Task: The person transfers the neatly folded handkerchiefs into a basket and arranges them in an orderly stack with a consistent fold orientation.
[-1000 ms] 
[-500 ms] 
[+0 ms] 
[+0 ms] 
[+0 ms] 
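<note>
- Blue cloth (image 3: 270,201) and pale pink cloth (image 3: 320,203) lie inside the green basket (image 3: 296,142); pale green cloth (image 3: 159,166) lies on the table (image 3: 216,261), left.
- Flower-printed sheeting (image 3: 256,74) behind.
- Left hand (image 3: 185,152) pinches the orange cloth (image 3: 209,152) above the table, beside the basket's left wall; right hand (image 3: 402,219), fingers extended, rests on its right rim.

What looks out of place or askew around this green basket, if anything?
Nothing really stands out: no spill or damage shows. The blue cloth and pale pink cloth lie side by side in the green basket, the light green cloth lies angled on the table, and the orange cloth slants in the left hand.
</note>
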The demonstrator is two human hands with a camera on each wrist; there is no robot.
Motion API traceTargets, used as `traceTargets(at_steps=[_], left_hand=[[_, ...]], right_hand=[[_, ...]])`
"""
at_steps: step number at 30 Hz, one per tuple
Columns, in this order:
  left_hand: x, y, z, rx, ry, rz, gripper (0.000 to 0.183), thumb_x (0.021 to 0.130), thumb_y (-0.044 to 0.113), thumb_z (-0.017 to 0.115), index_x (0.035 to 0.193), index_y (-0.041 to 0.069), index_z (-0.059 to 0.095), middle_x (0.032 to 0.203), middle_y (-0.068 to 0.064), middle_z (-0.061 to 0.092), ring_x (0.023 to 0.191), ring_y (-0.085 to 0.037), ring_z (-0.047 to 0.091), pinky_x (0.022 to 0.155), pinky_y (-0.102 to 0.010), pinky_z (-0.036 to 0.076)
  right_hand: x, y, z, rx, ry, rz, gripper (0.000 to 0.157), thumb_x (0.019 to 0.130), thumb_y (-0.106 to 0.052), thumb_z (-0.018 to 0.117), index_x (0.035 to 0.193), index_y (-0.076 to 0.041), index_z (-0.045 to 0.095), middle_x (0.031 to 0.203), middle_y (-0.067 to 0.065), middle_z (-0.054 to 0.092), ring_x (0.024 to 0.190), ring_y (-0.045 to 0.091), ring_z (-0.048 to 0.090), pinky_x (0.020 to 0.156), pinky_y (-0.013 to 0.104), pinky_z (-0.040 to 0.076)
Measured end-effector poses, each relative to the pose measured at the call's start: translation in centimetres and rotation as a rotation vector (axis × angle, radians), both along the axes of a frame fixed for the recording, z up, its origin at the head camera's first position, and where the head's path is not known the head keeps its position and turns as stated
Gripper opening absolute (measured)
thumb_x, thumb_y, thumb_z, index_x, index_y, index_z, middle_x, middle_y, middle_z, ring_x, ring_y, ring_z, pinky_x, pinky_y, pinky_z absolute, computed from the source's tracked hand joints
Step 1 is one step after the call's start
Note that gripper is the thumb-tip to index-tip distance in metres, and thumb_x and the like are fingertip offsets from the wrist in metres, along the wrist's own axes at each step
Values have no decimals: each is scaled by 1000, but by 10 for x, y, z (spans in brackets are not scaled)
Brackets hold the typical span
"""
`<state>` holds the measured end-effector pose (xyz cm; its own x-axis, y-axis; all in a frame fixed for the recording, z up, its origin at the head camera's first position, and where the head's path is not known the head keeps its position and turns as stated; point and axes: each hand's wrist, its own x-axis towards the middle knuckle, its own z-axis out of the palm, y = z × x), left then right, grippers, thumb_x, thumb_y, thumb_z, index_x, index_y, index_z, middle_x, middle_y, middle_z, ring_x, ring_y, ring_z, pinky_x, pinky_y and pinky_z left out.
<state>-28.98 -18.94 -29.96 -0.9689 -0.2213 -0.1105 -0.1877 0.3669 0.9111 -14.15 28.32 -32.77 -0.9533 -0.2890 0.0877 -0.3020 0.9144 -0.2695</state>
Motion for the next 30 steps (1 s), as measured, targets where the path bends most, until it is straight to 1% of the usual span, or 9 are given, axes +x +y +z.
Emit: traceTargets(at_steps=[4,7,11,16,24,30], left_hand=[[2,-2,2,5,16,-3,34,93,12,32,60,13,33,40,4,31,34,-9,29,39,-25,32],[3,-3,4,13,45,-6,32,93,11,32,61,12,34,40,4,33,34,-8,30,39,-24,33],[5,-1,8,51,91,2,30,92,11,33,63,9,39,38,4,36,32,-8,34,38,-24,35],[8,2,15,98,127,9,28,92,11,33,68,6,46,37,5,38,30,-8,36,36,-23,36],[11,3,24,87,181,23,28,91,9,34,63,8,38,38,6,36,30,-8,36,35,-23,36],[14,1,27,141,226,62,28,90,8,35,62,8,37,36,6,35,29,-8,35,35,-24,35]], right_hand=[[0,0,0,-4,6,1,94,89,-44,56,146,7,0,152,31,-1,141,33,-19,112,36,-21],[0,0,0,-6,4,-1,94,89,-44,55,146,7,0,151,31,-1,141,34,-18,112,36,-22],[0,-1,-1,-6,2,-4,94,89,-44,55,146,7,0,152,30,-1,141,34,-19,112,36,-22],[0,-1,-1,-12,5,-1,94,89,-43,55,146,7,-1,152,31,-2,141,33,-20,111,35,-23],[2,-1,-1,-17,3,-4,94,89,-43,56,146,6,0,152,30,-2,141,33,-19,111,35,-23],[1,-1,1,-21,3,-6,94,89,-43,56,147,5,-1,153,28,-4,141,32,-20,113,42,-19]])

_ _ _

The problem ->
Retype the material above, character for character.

Exercise solution ->
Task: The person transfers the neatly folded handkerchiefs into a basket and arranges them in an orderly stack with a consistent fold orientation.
[-1000 ms] 
[-500 ms] 
[+0 ms] 
[+0 ms] 
[+0 ms] 
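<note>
- Blue cloth (image 3: 270,201) and pale pink cloth (image 3: 320,203) lie inside the green basket (image 3: 296,142); pale green cloth (image 3: 159,166) lies on the table (image 3: 216,261), left.
- Flower-printed sheeting (image 3: 256,74) behind.
- Left hand (image 3: 185,152) pinches the orange cloth (image 3: 209,152) above the table, beside the basket's left wall; right hand (image 3: 402,219), fingers extended, rests on its right rim.

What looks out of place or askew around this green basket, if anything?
Nothing really stands out: no spill or damage shows. The blue cloth and pale pink cloth lie side by side in the green basket, the light green cloth lies angled on the table, and the orange cloth slants in the left hand.
</note>
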The demonstrator is two human hands with a camera on each wrist; there is no robot.
Motion API traceTargets, used as `traceTargets(at_steps=[_], left_hand=[[_, ...]], right_hand=[[_, ...]])`
"""
at_steps: step number at 30 Hz, one per tuple
Columns, in this order:
  left_hand: x, y, z, rx, ry, rz, gripper (0.000 to 0.183), thumb_x (0.021 to 0.130), thumb_y (-0.044 to 0.113), thumb_z (-0.017 to 0.115), index_x (0.035 to 0.193), index_y (-0.041 to 0.069), index_z (-0.059 to 0.095), middle_x (0.032 to 0.203), middle_y (-0.068 to 0.064), middle_z (-0.061 to 0.092), ring_x (0.023 to 0.191), ring_y (-0.085 to 0.037), ring_z (-0.047 to 0.091), pinky_x (0.022 to 0.155), pinky_y (-0.102 to 0.010), pinky_z (-0.036 to 0.076)
  right_hand: x, y, z, rx, ry, rz, gripper (0.000 to 0.157), thumb_x (0.019 to 0.130), thumb_y (-0.106 to 0.052), thumb_z (-0.018 to 0.117), index_x (0.035 to 0.193), index_y (-0.076 to 0.041), index_z (-0.045 to 0.095), middle_x (0.031 to 0.203), middle_y (-0.067 to 0.065), middle_z (-0.054 to 0.092), ring_x (0.024 to 0.190), ring_y (-0.045 to 0.091), ring_z (-0.048 to 0.090), pinky_x (0.020 to 0.156), pinky_y (-0.013 to 0.104), pinky_z (-0.040 to 0.076)
Measured end-effector poses, each relative to the pose measured at the call's start: translation in centimetres and rotation as a rotation vector (axis × angle, radians), both along the axes of a frame fixed for the recording, z up, its origin at the head camera's first position, and where the head's path is not known the head keeps its position and turns as stated
Gripper opening absolute (measured)
thumb_x, thumb_y, thumb_z, index_x, index_y, index_z, middle_x, middle_y, middle_z, ring_x, ring_y, ring_z, pinky_x, pinky_y, pinky_z absolute, computed from the source's tracked hand joints
Step 1 is one step after the call's start
Note that gripper is the thumb-tip to index-tip distance in metres, and thumb_x and the like are fingertip offsets from the wrist in metres, along the wrist's own axes at each step
Values have no decimals: each is scaled by 1000, but by 10 for x, y, z (spans in brackets are not scaled)
Brackets hold the typical span
"""
`<state>` holds the measured end-effector pose (xyz cm; its own x-axis, y-axis; all in a frame fixed for the recording, z up, its origin at the head camera's first position, and where the head's path is not known the head keeps its position and turns as stated; point and axes: each hand's wrist, its own x-axis towards the middle knuckle, its own z-axis out of the palm, y = z × x), left then right, grippers, thumb_x, thumb_y, thumb_z, index_x, index_y, index_z, middle_x, middle_y, middle_z, ring_x, ring_y, ring_z, pinky_x, pinky_y and pinky_z left out.
<state>-28.98 -18.94 -29.96 -0.9689 -0.2213 -0.1105 -0.1877 0.3669 0.9111 -14.15 28.32 -32.77 -0.9533 -0.2890 0.0877 -0.3020 0.9144 -0.2695</state>
Motion for the next 30 steps (1 s), as measured, targets where the path bends most, until it is straight to 1% of the usual span, or 9 are given, axes +x +y +z.
Emit: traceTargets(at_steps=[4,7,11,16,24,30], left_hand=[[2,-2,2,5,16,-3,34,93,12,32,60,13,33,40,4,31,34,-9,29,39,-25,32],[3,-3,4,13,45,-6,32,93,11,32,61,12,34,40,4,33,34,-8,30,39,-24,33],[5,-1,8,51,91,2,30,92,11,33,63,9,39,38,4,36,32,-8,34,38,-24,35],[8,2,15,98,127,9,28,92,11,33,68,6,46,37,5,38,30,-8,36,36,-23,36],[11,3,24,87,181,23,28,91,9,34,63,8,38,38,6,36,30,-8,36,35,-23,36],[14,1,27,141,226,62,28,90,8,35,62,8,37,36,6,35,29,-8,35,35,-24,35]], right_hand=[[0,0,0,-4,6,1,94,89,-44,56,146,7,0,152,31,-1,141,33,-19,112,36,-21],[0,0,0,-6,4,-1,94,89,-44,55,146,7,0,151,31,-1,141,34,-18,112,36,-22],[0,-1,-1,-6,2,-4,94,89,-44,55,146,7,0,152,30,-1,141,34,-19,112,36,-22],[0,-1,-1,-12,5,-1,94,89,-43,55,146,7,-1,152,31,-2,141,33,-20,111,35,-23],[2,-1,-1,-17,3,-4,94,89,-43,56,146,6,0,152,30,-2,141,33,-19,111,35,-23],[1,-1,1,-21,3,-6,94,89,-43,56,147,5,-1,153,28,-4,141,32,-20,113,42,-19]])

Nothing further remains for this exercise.